Television/radio coverage
- Network: TBN (October 4, 2024 at 8 p.m. ET)

= 55th GMA Dove Awards =

2024 US music awards ceremony

The 55th Annual GMA Dove Awards presentation ceremony was held on Tuesday, October 1, 2024, at the Allen Arena located in Nashville, Tennessee. The ceremony recognized the accomplishments of musicians and other figures within the Christian music industry for the year 2024. The award ceremony was aired on Trinity Broadcasting Network on Friday, October 4, 2024, at 8PM ET and 10PM ET.

The nominees were announced on Tuesday, July 23, 2024. Brandon Lake leads with 16 nominations, followed by songwriter and producer Jeff Pardo who garnered 11 nominations. CeCe Winans and Naomi Raine lead female nominations with five nominations each.

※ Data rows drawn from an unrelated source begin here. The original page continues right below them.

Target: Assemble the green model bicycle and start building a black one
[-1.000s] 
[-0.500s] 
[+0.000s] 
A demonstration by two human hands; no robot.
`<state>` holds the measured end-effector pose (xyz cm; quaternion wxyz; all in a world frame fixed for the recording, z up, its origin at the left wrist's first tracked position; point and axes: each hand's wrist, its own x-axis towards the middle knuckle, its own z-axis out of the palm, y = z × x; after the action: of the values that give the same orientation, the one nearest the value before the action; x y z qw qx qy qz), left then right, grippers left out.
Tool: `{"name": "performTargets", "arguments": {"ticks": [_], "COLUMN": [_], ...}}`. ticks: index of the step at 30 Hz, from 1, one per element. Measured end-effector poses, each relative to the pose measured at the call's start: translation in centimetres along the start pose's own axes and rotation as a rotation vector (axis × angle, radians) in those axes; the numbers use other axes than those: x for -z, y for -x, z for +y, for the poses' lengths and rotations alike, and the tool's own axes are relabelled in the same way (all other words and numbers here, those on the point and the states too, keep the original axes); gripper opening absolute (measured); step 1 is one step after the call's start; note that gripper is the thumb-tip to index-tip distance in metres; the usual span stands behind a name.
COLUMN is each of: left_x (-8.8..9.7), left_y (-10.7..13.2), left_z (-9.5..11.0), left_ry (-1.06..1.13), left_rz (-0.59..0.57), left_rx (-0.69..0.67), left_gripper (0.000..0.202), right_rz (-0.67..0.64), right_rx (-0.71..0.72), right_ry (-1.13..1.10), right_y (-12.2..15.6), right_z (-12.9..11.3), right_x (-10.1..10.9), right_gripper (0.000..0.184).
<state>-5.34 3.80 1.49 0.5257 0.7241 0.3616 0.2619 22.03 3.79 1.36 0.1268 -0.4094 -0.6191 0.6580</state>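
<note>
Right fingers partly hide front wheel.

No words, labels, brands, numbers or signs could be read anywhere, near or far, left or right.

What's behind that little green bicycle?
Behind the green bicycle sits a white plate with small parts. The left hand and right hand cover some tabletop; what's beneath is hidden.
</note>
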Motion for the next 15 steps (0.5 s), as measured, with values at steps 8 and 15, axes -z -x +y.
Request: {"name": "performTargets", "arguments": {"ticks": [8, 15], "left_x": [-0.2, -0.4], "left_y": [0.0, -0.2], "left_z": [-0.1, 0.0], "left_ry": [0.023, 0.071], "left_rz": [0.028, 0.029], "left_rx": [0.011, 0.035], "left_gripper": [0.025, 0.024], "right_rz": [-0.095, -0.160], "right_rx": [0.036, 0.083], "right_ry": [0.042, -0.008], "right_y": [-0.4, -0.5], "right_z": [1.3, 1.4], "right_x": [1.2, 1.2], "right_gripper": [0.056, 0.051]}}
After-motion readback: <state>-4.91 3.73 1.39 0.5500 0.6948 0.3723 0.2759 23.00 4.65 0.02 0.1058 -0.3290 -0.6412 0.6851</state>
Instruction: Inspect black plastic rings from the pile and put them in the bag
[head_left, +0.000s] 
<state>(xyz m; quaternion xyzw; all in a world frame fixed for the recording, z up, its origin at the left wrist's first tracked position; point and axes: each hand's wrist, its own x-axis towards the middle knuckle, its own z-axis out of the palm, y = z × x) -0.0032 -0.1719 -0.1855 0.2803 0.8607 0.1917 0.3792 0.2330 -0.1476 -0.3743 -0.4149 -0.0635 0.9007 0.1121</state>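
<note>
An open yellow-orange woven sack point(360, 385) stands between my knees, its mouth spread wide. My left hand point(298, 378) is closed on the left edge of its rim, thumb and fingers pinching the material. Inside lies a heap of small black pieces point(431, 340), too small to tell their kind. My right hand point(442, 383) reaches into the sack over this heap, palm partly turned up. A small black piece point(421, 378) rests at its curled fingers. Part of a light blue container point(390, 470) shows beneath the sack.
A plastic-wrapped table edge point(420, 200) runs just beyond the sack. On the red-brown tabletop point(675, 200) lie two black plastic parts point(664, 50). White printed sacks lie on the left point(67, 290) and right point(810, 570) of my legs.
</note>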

== Nominations announcement ==
Nominees for the 55th GMA Dove Awards were announced on SiriusXM The Message by Tauren Wells, host of the awards ceremony, on July 23, 2024.

== Nominees ==
This is a complete list of the nominees for the 55th GMA Dove Awards. Winners are highlighted in bold.

=== General ===

Song of the Year
- "All Things"
  - (writer) Kirk Franklin, (publisher) Aunt Gertrude Music Publishing LLC
- "Firm Foundation (He Won't)"
  - (writers) Cody Carnes, Austin Davis, Chandler Moore, (publishers) Capitol CMG Paragon, Writers Roof Publishing, A.L.K.D. Music, For Humans Publishing, Maverick City Publishing
- "Holy Forever"
  - (writers) Chris Tomlin, Brian Johnson, Jenn Johnson, Jason Ingram, Phil Wickham, (publishers) Capitol CMG Paragon, S.D.G. Publishing, Bethel Music Publishing, Brian And Jenn Publishing, Simply Global Songs, Phil Wickham Music, Be Essential Songs, My Magnolia Music
- "I Believe It (The Life of Jesus)"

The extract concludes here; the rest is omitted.